2006-10-16 19:19:16

by mfbaustx

[permalink] [raw]
Subject: copy_from_user / copy_to_user with no swap space

I've been trying to find or derive a definitive answer to this question
for a while now but can't quite get over the hump.

I understand when/why copy_<to|from>_user (and siblings) are required
(address validation, guaranteeing a process is paged in, etc...). The
question is: if you have no swap space (or virtual memory or whatever),
can there ever be a case in which any valid pointer to a buffer in
user-space would be incorrect as a result of another process's PTE being
present? Put another way: can a process be partially paged?

My reasoning (which I obviously have no confidence else I wouldn't be
asking this question) is as follows:

All processes share the same logical address space starting at 0 and
(usually) ending at 3GB, right? Text sections start low and build up,
stacks start high and grow down. Somewhere in there you get your heap and
shared memory regions. Since noting about a logical address can identify
a specific process, then copy_to/from_user can do nothing to guaruntee
that the CORRECT process is paged in. True? So you're absolutely
obligated to DO the copy at the time the kernel is executing on behalf of
that process. Once your process/thread is context swapped, you've lost
the [correct] information on the address mapping.

So, IF you MUST copy_from/to_user when in the context of the process, AND
IF you have no virtual memory/swapping, THEN must it not be true that you
can ALWAYS dereferences your user space pointers?


TIA!



2006-10-16 19:27:53

by Oliver Neukum

[permalink] [raw]
Subject: Re: copy_from_user / copy_to_user with no swap space

Am Montag, 16. Oktober 2006 21:19 schrieb mfbaustx:
> So, IF you MUST copy_from/to_user when in the context of the process, AND ?
> IF you have no virtual memory/swapping, THEN must it not be true that you ?
> can ALWAYS dereferences your user space pointers?
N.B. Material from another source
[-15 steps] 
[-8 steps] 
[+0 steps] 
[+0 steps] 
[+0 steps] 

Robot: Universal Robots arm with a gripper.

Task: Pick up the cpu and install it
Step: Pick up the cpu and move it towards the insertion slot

No. Your code may be only partially paged into RAM.
The same can happen for any mmaped data.

Regards
Oliver

2006-10-16 19:34:21

by Al Viro

[permalink] [raw]
Subject: Re: copy_from_user / copy_to_user with no swap space

On Mon, Oct 16, 2006 at 02:19:03PM -0500, mfbaustx wrote:
> stacks start high and grow down. Somewhere in there you get your heap and
> shared memory regions. Since noting about a logical address can identify
> a specific process, then copy_to/from_user can do nothing to guaruntee
> that the CORRECT process is paged in. True? So you're absolutely
> obligated to DO the copy at the time the kernel is executing on behalf of
> that process. Once your process/thread is context swapped, you've lost
> the [correct] information on the address mapping.
>
> So, IF you MUST copy_from/to_user when in the context of the process, AND
> IF you have no virtual memory/swapping, THEN must it not be true that you
> can ALWAYS dereferences your user space pointers?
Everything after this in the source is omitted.